THE PROBLEM: Repeat the listing word for word. Leave every picture out.

INPUT DATA Block Start

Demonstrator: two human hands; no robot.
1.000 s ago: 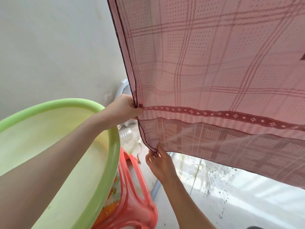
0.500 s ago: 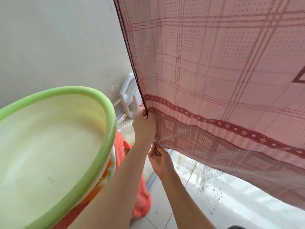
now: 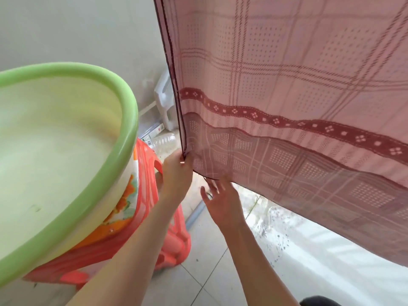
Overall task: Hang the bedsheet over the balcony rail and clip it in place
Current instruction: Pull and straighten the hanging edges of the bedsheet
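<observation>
The left hand [image 3: 176,173] had slid down the pink checked cotton bedsheet [image 3: 287,96] to pinch its lower corner; the right hand [image 3: 223,199] had let go, fingers [image 3: 215,186] spread just under the hem. The sheet hung doubled beside the green plastic basin [image 3: 123,102], open tiled floor [image 3: 212,261] below.

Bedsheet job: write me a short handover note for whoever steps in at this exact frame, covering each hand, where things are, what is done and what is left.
Left hand: pinches the bedsheet at its lower left corner, on the side hem.
Right hand: open, fingers spread just under the bottom hem, holding nothing.
Bedsheet: hangs down from above the frame; the rail is out of view.
Nearby: green basin sits on a red stool to the left.
Done: the sheet is already up and hanging.
Left: no clips are in view, so clipping cannot be confirmed; check it at the rail.
</observation>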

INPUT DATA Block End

YOUR RESPONSE:
Demonstrator: two human hands; no robot.
1.000 s ago: 
0.500 s ago: 
now: 
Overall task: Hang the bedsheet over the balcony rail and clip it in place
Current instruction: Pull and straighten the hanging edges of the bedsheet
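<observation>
The left hand [image 3: 176,173] had slid down the pink checked cotton bedsheet [image 3: 287,96] to pinch its lower corner; the right hand [image 3: 223,199] had let go, fingers [image 3: 215,186] spread just under the hem. The sheet hung doubled beside the green plastic basin [image 3: 123,102], open tiled floor [image 3: 212,261] below.

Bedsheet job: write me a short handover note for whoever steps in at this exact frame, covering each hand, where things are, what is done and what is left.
Left hand: pinches the bedsheet at its lower left corner, on the side hem.
Right hand: open, fingers spread just under the bottom hem, holding nothing.
Bedsheet: hangs down from above the frame; the rail is out of view.
Nearby: green basin sits on a red stool to the left.
Done: the sheet is already up and hanging.
Left: no clips are in view, so clipping cannot be confirmed; check it at the rail.
</observation>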

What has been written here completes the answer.